=== Task details ===
Everything from the line containing "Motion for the" to the last line of the listing below, inclusive, is what you should output, exactly as it appears.

+---+

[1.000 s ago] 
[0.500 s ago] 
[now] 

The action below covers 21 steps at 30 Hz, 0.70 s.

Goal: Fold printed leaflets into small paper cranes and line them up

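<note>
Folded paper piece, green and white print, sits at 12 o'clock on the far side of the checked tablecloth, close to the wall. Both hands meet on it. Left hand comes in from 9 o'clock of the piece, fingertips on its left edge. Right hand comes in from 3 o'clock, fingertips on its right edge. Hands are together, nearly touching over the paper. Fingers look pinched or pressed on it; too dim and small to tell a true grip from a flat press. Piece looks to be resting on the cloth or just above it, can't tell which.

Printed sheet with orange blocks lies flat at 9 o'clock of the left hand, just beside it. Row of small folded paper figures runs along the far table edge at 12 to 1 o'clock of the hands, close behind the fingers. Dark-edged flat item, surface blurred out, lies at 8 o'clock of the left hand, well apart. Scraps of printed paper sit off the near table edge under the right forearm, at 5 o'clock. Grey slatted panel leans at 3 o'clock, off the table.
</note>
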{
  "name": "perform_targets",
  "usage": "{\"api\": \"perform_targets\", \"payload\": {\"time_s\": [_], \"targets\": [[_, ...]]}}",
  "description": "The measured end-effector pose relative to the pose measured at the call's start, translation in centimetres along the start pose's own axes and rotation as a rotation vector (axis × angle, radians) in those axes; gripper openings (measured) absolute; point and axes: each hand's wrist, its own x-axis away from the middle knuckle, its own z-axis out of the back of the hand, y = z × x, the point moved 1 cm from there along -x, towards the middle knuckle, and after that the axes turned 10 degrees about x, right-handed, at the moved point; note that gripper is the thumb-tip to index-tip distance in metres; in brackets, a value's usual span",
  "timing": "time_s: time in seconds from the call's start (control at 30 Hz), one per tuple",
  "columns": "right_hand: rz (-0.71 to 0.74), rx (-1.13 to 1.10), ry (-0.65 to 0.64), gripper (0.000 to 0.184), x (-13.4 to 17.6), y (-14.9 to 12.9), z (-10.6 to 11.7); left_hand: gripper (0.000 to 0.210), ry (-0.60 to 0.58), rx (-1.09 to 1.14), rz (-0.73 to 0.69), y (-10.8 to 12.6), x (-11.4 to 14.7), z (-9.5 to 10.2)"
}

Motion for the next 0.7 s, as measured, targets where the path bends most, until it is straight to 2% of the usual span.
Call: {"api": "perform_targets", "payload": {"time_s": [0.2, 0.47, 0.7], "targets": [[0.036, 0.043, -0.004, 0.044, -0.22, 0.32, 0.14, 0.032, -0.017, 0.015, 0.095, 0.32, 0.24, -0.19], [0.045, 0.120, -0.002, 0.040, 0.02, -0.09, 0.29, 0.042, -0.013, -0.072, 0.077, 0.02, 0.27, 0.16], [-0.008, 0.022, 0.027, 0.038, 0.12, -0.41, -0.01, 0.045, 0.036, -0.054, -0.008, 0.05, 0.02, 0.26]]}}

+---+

=== Answer section ===
Motion for the next 0.7 s, as measured, targets where the path bends most, until it is straight to 2% of the usual span.
Call: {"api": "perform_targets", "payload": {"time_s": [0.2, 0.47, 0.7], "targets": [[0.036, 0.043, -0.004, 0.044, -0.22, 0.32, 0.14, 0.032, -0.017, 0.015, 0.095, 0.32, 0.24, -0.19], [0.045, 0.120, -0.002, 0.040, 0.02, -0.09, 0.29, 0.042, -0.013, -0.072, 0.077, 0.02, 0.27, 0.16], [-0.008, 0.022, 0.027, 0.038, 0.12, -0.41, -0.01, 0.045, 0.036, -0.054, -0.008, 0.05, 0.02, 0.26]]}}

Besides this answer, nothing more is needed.